Try a pipeline skill too:

jarvis ask "Use the math-solver skill to compute 17 * 23" \
  --engine ollama --model qwen3.5:9b

This time the agent invokes skill_math-solver, which executes a deterministic pipeline (calling the calculator tool internally) and returns the computed result directly.

Step 4: Create Your Own Skill

Create a new skill directory:

mkdir -p ~/.openjarvis/skills/my-reviewer

Write a SKILL.md:

cat > ~/.openjarvis/skills/my-reviewer/SKILL.md << 'EOF'
---
name: my-reviewer
description: Review code changes with a security-first approach
license: MIT
metadata:
  openjarvis:
    version: "0.1.0"
    author: me
    tags: [coding, review, security]
---

When asked to review code, follow this approach:

1. **Security scan first** — check for injection vulnerabilities, hardcoded secrets, unsafe deserialization
2. **Correctness** — verify logic, edge cases, error handling
3. **Style** — naming, structure, consistency with surrounding code
4. **Summary** — one paragraph with the verdict: approve, request changes, or block

Always start with security. If you find a security issue, flag it as BLOCKING regardless of other concerns.
EOF

Verify it's discovered:

jarvis skill list

You should see my-reviewer in the table. Try it:

jarvis ask "Use the my-reviewer skill to review this function: def login(user, pwd): return db.query(f'SELECT * FROM users WHERE name={user} AND pass={pwd}')" \
  --engine ollama --model qwen3.5:9b

The agent should follow the security-first approach and flag the SQL injection vulnerability.

Step 5: Generate Traces

For the learning loop to work, we need traces. Run several queries that use skills:

# Generate a few traces
jarvis ask "Use math-solver to compute 100 / 7"
jarvis ask "Use code-explainer to explain: lambda x: x**2"
jarvis ask "Use my-reviewer to review: def add(a,b): return a+b"
jarvis ask "Use math-solver to compute 2**10"
jarvis ask "Use code-explainer to explain: [x for x in range(10) if x % 2 == 0]"

Each query produces a trace in ~/.openjarvis/traces.db with skill metadata tags (skill, skill_source, skill_kind).

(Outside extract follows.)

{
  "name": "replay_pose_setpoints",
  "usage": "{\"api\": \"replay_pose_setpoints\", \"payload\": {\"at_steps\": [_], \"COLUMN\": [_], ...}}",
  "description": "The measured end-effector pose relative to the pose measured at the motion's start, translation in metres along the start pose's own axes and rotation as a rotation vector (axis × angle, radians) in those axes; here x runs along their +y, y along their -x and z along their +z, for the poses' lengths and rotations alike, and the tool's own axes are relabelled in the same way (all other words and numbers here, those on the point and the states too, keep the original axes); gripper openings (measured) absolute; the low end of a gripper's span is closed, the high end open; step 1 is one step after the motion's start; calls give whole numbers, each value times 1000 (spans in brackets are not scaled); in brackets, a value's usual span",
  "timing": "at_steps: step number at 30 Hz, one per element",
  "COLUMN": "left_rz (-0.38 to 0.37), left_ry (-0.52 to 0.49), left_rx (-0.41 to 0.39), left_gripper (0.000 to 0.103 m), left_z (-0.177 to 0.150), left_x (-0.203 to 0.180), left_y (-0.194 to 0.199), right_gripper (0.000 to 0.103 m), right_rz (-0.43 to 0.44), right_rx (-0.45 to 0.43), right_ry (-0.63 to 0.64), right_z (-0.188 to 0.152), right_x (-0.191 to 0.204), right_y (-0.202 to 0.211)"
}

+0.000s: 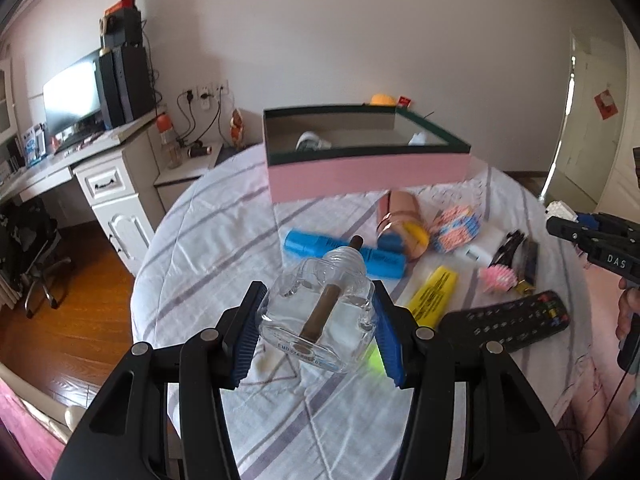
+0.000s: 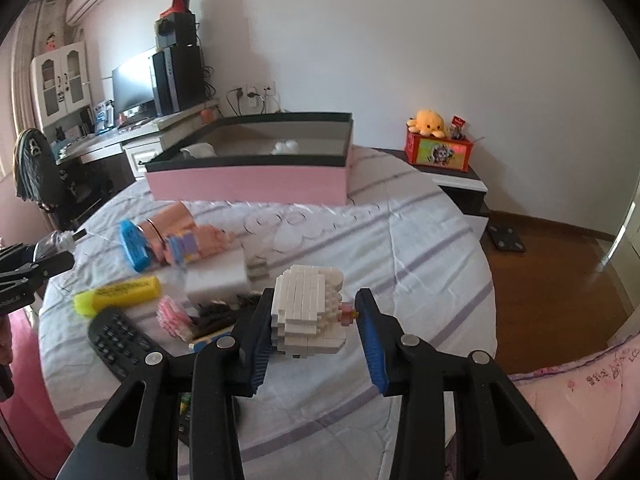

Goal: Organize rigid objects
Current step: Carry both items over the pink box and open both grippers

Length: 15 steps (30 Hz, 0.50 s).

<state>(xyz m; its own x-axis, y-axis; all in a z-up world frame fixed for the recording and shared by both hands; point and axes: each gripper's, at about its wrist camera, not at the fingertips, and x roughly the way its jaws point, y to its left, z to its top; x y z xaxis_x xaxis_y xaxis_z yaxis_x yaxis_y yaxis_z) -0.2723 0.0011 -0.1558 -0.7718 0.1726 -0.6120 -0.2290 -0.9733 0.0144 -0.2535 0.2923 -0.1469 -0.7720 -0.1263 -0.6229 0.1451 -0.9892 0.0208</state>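
Observation:
A clear glass bottle [image 1: 320,320] with a brown wick inside sits between the blue pads of my left gripper [image 1: 318,298], which is shut on it above the bed. My right gripper [image 2: 315,312] is shut on a white brick-built figure [image 2: 304,292] with a small pink and orange part on its right side. It holds the figure just above the quilt. A pink box with a dark rim [image 1: 368,172] [image 2: 248,184] stands open at the far side of the bed, with a few white things inside. The right gripper also shows at the right edge of the left wrist view.
On the striped quilt [image 2: 400,248] lie a blue tube [image 1: 344,252], a yellow marker [image 1: 432,292], a black remote [image 1: 508,324], a pink cylinder [image 1: 400,216], a white block [image 2: 216,280] and a pink brush [image 2: 172,314]. A desk [image 1: 104,176] stands left of the bed, a nightstand [image 2: 460,180] right.

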Motion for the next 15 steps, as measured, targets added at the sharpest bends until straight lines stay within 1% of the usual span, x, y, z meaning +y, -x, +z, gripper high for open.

Step 6: Discover Patterns from Traces

Mine the trace store for recurring tool sequences:

# Preview without writing
jarvis skill discover --dry-run --min-frequency 2

# Write discovered patterns as skill manifests
jarvis skill discover --min-frequency 2

Discovered skills land in ~/.openjarvis/skills/discovered/ and automatically appear in jarvis skill list on the next session.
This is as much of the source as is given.